One explanation derives from learning theory whereby free rats may have learned to liberate the trapped rat in order to gain some reward. Indeed, free rats spent more time near the trapped rat than any other area of the enclosure, and contacted the trapped rat through holes in the restrainer, suggesting that social contact was desired. Yet, free rats learned to open the restrainer door without any training or reward (Bartal, et al., 2011). Moreover, free rats opened the restrainer door even when the liberated rat could only exit into a separate enclosure, preventing social interaction and, thus, eliminating the expectation of social contact as a motivator to door opening behaviour (Bartal, et al., 2011).
An alternative explanation is emotional contagion. As the trapped rat issued alarm calls, it may have been that the free rat's behaviour was motivated by an attempt to reduce its own distress at the alarm calls. This explanation is supported when considering that free rats did not open empty restrainers or those holding inanimate objects. Yet, when a second restrainer containing chocolate chips was added to the enclosure, the free rats opened both restrainer doors and shared the chocolate with the liberated rat (Bartal, et al., 2011).

Although this does not preclude emotional contagion as the motivation behind opening the cagemate's door, the researchers concluded that the alarm calls were too infrequent for this to be a viable explanation. Furthermore, the sharing behaviour of free rats implies an extra dimension of pro-social behaviour. Specifically, when free rats were placed in an enclosure with two restrainers (one with chocolate chips and one that was empty), the free rats ate virtually all the chocolate upon opening the door. However, in sessions that held a trapped rat in the second restrainer, the free rats ate fewer chocolate chips, sharing the food with the liberated rat (Bartal, et al., 2011). Therefore, the results suggest that the rats demonstrated targeted helping as a manifestation of empathetic perspective taking. Consequently, the results suggest that empathy is biologically derived (Bartal, et al., 2011).

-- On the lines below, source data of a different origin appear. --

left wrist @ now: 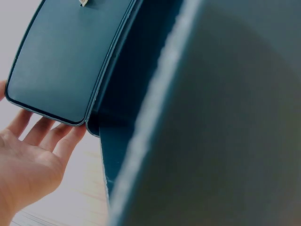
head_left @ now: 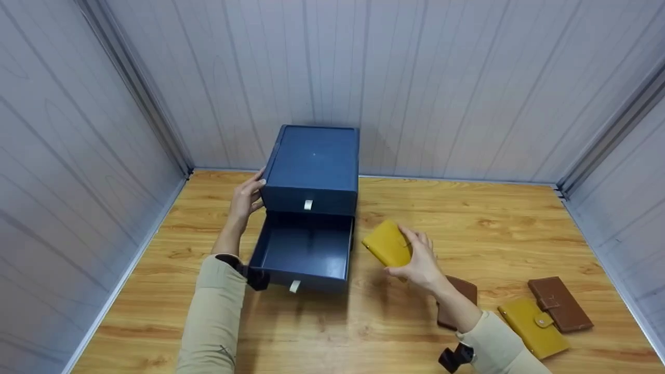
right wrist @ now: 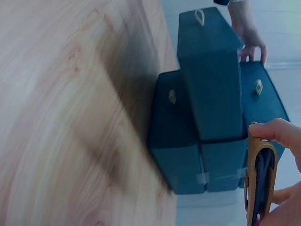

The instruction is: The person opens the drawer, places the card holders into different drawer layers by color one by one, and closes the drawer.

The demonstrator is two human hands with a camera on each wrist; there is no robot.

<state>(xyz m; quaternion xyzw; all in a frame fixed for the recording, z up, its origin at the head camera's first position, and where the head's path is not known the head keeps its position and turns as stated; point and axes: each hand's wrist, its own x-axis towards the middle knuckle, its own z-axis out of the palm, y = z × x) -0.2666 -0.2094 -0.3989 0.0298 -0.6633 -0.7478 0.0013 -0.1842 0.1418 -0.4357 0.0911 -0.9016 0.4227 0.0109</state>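
Observation:
A dark blue drawer cabinet [head_left: 319,156] stands near the back wall, its middle drawer [head_left: 306,249] pulled out and bare inside. My left hand [head_left: 244,200] rests on the cabinet's left side; in the left wrist view, the fingers [left wrist: 49,134] lie extended against the edge of the top drawer [left wrist: 66,61]. To the right of the pulled-out drawer, my right hand [head_left: 420,259] pinches a yellow card wallet [head_left: 388,243] between thumb and fingers, above the table. The right wrist view shows this wallet edge-on, with dark inner leaves [right wrist: 261,183].
On the wooden table [head_left: 395,332] at the right lie another yellow wallet [head_left: 532,327] with a snap strap and a brown wallet [head_left: 561,304] touching it. A second brown wallet [head_left: 462,291] is partly hidden under my right forearm. Pale panels [head_left: 415,88] enclose the table.

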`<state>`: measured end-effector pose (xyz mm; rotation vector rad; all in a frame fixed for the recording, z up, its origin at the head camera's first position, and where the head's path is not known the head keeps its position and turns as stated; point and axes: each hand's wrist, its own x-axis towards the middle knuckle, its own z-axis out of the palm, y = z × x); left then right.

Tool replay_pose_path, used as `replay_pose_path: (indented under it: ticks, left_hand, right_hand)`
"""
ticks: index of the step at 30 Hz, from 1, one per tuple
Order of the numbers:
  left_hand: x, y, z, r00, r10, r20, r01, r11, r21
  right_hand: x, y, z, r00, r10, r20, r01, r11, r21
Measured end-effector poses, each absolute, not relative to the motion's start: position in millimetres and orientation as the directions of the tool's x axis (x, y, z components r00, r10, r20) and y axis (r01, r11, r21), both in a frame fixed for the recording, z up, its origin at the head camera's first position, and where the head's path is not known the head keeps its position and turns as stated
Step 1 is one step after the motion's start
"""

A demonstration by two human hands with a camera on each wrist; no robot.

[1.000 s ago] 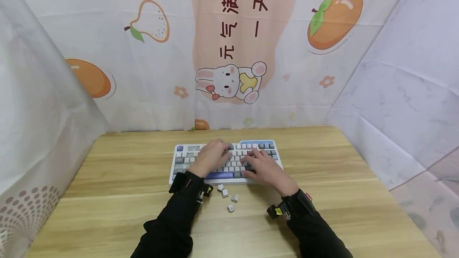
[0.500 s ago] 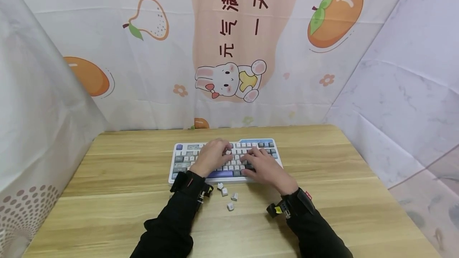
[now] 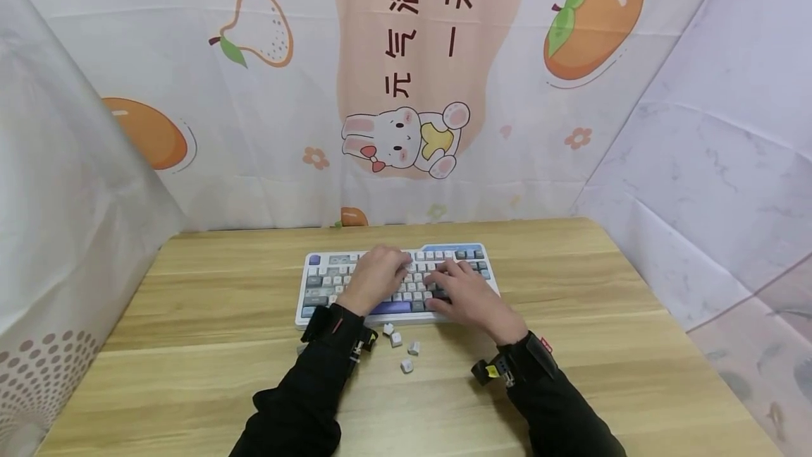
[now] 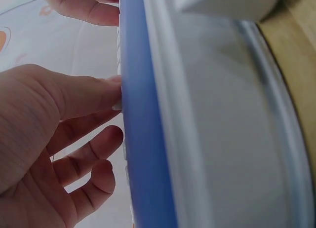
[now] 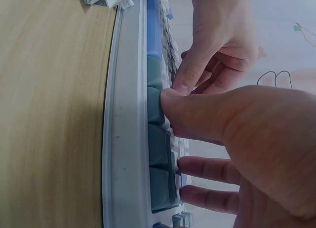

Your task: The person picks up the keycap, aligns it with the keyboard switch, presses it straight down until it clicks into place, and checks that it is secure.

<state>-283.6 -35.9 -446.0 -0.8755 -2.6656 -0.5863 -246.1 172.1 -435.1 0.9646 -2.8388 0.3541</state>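
Note:
A white-framed keyboard (image 3: 302, 307) with white, grey and blue-grey keycaps and a purple spacebar (image 3: 392, 308) lies at the table's middle. My left hand (image 3: 374, 275) is over its centre, thumb and forefinger pinching a small white keycap (image 4: 117, 105) close over the key rows; the fingers mostly cover it. The other left fingers curl loosely. My right hand (image 3: 471, 300) rests on the keyboard's right half, fingers spread. In the right wrist view its thumb (image 5: 187, 107) touches a blue-grey key (image 5: 155, 105) in the front row.
Several loose white keycaps (image 3: 396, 339) lie on the wooden table (image 3: 209, 344) in front of the keyboard, between the forearms. Another light piece (image 3: 301, 349) shows beside the left sleeve. A printed cloth (image 3: 266, 132) hangs behind the table.
The left fingertips have shifted slightly at the key rows; the white keycap that showed between them half a second ago is now covered in the head view. The right hand stays put.

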Motion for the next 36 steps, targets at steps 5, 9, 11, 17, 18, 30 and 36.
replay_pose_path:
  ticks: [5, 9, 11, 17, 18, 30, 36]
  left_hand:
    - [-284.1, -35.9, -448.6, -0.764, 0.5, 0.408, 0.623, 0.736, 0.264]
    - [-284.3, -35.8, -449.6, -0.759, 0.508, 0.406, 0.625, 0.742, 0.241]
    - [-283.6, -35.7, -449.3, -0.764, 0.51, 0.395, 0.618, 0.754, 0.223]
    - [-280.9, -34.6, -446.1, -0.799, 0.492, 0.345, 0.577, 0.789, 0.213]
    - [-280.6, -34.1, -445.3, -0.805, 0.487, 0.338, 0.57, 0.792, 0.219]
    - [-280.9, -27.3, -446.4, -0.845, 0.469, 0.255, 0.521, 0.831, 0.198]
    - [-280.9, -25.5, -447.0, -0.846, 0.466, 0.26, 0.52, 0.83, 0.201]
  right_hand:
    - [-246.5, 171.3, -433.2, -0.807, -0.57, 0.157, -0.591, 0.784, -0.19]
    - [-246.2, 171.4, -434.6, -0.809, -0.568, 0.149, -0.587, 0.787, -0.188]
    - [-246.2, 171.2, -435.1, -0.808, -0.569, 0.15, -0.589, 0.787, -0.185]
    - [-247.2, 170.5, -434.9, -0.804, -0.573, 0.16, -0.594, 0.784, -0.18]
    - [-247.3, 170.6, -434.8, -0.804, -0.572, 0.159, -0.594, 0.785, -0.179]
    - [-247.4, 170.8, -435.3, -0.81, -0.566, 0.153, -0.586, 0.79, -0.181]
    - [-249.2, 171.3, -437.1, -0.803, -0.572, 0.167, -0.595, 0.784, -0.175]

So, if empathy is biologically derived and attributable to high encephalization, animals that do not have a large brain size relative to body size should not be capable of empathy. Or are they? Chickens do not have high encephalization (Jerison, 1985) yet hens have been found to exhibit increased alertness, decreased preening behaviour, and a reduction in eye temperature in response to their chicks stress at exposure to puffs of air (Edgar, et al., 2011).

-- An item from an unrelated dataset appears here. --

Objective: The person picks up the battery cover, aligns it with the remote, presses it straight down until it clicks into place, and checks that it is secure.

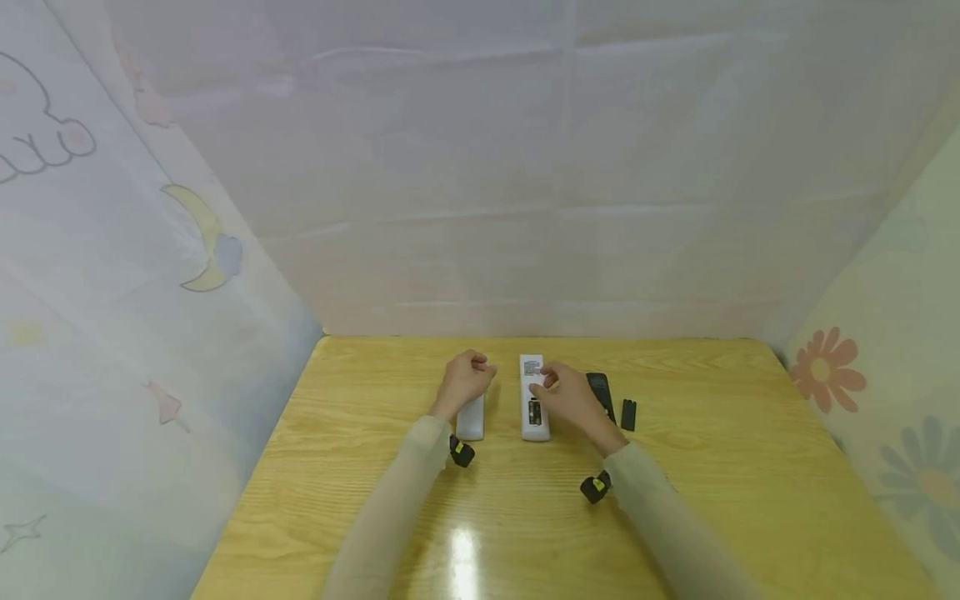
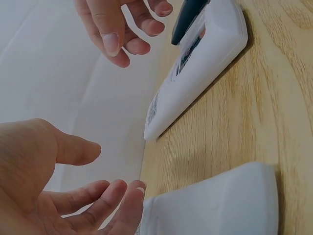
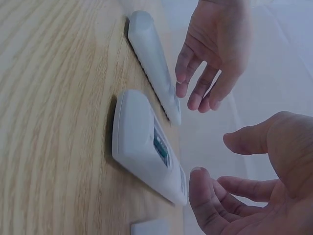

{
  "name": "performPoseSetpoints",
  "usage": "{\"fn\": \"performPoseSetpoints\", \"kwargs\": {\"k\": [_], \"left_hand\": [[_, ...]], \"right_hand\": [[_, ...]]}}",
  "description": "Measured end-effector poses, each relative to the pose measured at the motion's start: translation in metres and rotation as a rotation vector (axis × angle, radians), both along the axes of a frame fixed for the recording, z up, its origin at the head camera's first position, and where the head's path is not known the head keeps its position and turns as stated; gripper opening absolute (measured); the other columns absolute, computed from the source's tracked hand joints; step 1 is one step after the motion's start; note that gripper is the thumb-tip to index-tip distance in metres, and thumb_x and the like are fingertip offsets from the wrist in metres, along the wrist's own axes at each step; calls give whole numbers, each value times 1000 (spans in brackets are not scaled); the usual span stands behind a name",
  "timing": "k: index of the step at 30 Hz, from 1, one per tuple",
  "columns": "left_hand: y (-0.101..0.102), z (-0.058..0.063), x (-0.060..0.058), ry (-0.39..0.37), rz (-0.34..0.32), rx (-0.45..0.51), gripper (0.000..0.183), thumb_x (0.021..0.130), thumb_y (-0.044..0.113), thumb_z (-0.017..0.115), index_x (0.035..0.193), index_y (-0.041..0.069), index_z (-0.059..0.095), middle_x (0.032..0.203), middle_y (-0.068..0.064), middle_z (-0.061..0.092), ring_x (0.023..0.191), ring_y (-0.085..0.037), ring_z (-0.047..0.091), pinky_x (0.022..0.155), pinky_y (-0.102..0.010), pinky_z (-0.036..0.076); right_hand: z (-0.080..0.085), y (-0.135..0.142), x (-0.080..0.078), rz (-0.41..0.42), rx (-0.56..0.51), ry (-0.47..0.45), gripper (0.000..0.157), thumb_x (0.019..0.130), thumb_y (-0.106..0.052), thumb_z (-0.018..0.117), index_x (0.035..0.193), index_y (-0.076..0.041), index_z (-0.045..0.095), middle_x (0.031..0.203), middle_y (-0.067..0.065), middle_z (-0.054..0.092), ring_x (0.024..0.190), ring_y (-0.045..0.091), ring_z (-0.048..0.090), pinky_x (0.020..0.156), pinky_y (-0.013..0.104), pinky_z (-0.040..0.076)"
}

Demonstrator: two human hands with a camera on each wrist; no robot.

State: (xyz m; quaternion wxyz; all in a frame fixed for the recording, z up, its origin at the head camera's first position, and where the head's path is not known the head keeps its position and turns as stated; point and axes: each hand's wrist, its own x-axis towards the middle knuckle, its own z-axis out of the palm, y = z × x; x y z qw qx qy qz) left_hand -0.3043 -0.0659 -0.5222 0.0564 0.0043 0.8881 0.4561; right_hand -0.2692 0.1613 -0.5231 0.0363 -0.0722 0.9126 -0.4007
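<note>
Open-backed white remote (image 1: 535,412) lies just below the right grip (image 1: 572,395).

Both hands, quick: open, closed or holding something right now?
Left hand: open, holding nothing, near the left white remote.
Right hand: open, holding nothing, near the open-backed white remote.

Underneath, a wooden table (image 1: 300,492) with streaky yellowish grain and a bright patch of glare (image 1: 464,558) on its near part. At the far side, a pale sheet (image 1: 562,150) with straight creases. On the left, a printed wall covering (image 1: 112,358) with an outlined cartoon figure (image 1: 33,125), a yellow crescent moon (image 1: 207,230) touching a small blue cloud (image 1: 228,254), and a pinkish star (image 1: 165,403). On the right, a red flower (image 1: 828,369) and, nearer, a blue-grey flower (image 1: 930,471).
</note>
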Motion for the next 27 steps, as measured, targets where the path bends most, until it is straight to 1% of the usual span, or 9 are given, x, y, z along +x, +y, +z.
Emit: {"fn": "performPoseSetpoints", "kwargs": {"k": [4,10,14,16,22,25,27], "left_hand": [[3,1,-2,-10,-15,10,47,106,32,67,141,1,61,125,-12,69,103,-25,71,90,-42,61],[9,-1,-2,-31,-12,12,47,105,33,68,140,3,63,124,-10,70,105,-26,69,93,-44,59],[15,-3,-2,-21,-33,3,47,104,33,69,138,2,64,122,-10,72,107,-26,70,94,-43,60],[17,-5,-2,-13,-45,3,47,103,31,69,138,0,64,121,-10,73,108,-27,70,94,-43,60],[23,-9,0,12,-59,1,42,103,27,70,133,-2,66,119,-12,74,107,-28,71,94,-43,60],[26,-8,2,5,-73,-3,41,104,26,69,134,-1,65,119,-12,74,107,-28,71,95,-44,60],[29,-8,3,-6,-80,-5,41,104,27,68,135,0,65,120,-11,74,108,-27,70,95,-43,60]], "right_hand": [[-4,8,-3,-4,12,21,54,104,-28,70,143,6,58,122,22,69,105,33,69,84,46,61],[-8,16,-3,-12,7,35,52,102,-24,72,142,7,59,121,22,68,104,33,69,87,48,61],[-11,20,-3,-18,9,43,48,102,-17,72,140,10,60,119,21,66,105,32,66,90,48,59],[-13,22,-4,-16,25,48,46,102,-14,71,139,11,60,119,22,65,105,32,65,91,48,58],[-20,26,-3,-3,131,92,44,98,-11,74,135,12,63,117,24,65,102,31,61,89,49,56],[-23,27,-2,-6,164,110,43,97,-10,74,133,12,64,116,24,65,101,33,61,89,50,56],[-25,27,-2,-14,176,109,43,97,-9,73,133,12,64,118,25,65,104,34,61,91,52,56]]}}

These physiological and behavioural changes in response to their chick's stress were taken as signs of empathy and, thus, this research suggests that chickens possess the foundations of empathy.

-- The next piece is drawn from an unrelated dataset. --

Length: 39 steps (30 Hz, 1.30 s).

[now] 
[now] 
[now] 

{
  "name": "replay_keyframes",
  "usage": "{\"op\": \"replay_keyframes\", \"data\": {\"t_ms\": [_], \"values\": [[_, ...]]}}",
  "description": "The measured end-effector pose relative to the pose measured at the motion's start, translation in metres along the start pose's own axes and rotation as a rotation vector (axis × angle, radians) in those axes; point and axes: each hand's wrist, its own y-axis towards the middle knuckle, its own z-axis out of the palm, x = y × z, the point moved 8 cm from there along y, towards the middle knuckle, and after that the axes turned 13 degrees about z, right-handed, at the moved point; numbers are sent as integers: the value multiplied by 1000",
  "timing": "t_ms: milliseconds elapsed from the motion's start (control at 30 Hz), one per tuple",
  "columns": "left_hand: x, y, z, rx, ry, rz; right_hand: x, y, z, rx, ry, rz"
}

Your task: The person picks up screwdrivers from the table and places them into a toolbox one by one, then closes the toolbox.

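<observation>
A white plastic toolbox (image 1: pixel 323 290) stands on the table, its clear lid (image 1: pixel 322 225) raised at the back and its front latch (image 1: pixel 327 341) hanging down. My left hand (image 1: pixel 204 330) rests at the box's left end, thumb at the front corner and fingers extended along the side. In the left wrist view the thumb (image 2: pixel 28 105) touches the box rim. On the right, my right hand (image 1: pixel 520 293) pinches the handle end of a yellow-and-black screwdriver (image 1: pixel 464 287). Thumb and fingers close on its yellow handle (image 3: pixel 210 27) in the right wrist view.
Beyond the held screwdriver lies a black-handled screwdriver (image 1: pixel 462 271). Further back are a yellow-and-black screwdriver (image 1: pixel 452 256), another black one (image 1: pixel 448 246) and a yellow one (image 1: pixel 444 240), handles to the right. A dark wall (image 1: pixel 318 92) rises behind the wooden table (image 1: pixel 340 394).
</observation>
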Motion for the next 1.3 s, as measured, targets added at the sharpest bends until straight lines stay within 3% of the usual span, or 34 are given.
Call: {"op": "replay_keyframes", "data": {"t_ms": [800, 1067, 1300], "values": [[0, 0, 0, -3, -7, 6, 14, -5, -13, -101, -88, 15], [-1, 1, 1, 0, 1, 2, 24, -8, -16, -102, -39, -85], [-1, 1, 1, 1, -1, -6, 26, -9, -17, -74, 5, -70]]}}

Further research, however, has found that hens do not exhibit such responses towards unrelated but familiar hens (Edgar, Paul, Harris, Penturn, & Nicol, 2012). This is an important point because it shows that whether an animal is considered to possess empathy depends not only on how empathy is defined (that is, as an automatic emotional response, as a higher cognitive process, or both), but other factors such as to whom the empathy is directed (offspring, familiar other, or stranger) and what tasks are used to measure empathy (physiological responses or behavioural responses).